Erlendur stopped in his tracks, turned slowly round and stared at the little woman at the other end of the corridor. Her persistence was beyond his comprehension.

“Who is that boy?” she asked. “Why is he with you?”

“There is no boy,” Erlendur snorted. “I don’t know what you mean. I don’t know you from Adam and I have no idea what boy you’re talking about. Leave me alone!” he shouted.

Then he spun round and stormed out of the ward.

“Leave me alone,” he hissed through clenched teeth.

18

Edward Hunter had been an officer with the American wartime forces in Iceland, one of the few members of the military who did not leave when peace was restored. Jim, the secretary at the British embassy, had located him without any great difficulty through the American embassy. He was looking for members of the British and American occupying forces, but according to the Home Office in London, few were still alive. Most of the British troops who went to Iceland lost their lives in combat in North Africa and Italy or on the western front, in the invasion of Normandy in 1944. Only a few Americans stationed in Iceland subsequently went into battle; most stayed for the duration of the war. Several remained behind, married Icelandic women and eventually became Icelandic nationals. One of them was Edward Hunter.

Erlendur received a call from Jim early in the morning.

“I talked to the American embassy and they directed me to this man Hunter. I talked to him myself to save you the bother. I hope that was in order.”

“Thank you,” Erlendur said.

“He lives in Kopavogur.”

“Has he been there since the war?”

“Unfortunately I don’t know that.”

“But he still lives here, in other words, this Hunter,” Erlendur said, rubbing the sleep from his eyes.

He had not slept well that night, he dozed and had bad dreams. The words of the little thin-haired woman at the hospital the previous evening were preying on his mind. He had no faith in mediums acting as go-betweens for the afterlife, and he did not believe that they could see what was hidden to others. On the contrary, he dismissed them as frauds, every one of them: clever at winkling information out of people and reading body language to establish details about the individual in question, which in half the cases might fit and in the other half might be plain wrong — simple probability. Erlendur scoffed at the subject as bloody nonsense when it had arisen at the office once, to Elinborg’s great chagrin. She believed in mediums and life after death, and for some reason she expected him to be open to such ideas. Possibly because he was from the countryside. That turned out to be a huge misunderstanding. He was certainly not open to the supernatural.
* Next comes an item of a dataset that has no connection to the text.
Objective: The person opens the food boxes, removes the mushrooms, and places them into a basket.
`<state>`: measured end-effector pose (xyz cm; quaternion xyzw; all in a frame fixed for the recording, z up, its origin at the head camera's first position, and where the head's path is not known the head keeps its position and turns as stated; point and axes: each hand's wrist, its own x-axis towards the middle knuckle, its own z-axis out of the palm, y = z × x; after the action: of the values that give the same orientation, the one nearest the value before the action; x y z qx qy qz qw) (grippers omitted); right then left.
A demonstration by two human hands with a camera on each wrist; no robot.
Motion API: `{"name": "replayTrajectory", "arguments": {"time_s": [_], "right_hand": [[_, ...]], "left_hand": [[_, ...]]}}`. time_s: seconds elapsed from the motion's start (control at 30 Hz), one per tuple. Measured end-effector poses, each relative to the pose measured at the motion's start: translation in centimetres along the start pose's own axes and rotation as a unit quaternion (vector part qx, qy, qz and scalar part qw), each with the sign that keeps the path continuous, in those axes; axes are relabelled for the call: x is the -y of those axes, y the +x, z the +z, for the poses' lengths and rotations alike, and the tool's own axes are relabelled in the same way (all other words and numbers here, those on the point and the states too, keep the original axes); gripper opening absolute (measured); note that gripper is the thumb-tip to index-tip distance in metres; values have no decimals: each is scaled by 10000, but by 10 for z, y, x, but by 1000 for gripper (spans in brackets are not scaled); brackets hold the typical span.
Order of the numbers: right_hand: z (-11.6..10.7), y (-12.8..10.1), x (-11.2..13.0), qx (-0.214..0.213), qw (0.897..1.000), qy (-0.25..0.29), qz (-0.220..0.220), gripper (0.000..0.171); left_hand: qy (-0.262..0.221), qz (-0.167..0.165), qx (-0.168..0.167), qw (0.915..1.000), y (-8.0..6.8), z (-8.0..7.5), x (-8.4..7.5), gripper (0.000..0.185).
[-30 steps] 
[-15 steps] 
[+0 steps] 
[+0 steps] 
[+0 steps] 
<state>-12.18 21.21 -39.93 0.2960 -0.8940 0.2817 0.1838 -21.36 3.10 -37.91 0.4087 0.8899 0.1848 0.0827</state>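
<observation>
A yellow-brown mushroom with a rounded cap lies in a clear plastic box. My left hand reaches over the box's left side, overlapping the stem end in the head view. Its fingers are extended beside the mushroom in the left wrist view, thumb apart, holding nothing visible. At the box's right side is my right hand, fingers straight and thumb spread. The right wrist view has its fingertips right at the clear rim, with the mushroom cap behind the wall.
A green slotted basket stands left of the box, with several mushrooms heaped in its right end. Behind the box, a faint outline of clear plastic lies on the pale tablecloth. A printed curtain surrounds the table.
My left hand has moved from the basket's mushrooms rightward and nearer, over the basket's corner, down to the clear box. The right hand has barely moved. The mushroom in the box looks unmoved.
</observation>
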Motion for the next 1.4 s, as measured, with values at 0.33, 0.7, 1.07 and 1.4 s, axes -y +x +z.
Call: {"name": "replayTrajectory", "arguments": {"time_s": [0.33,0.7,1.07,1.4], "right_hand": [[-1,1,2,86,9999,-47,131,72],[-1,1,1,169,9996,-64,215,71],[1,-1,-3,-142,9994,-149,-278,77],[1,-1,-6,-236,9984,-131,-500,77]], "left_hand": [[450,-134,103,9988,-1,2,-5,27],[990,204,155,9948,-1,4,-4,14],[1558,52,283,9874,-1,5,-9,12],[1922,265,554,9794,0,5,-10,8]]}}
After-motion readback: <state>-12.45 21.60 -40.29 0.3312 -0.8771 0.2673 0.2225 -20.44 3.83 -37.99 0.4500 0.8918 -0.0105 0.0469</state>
Yet there was something about the woman at the hospital and what she said that Erlendur could not stop thinking about, and it had disturbed his sleep.

“Yes, he still lives here now,” Jim said, with profuse apologies for having woken Erlendur; he thought all Icelanders got up early. He did so himself, the endless spring daylight showed him no mercy.

“Hang on, so he’s married to an Icelander?”

“I’ve spoken to him,” Jim said again in his English accent as if he had not heard the question. “He’s expecting your call. Colonel Hunter served for a while with the military police in Reykjavik and he remembers an incident in the depot on the hill that he’s prepared to tell you about.”

“What incident?” Erlendur asked.

“He’ll tell you about it. And I’ll go on trying to dig up something about soldiers who died or went missing here. You ought to ask Colonel Hunter about that too.”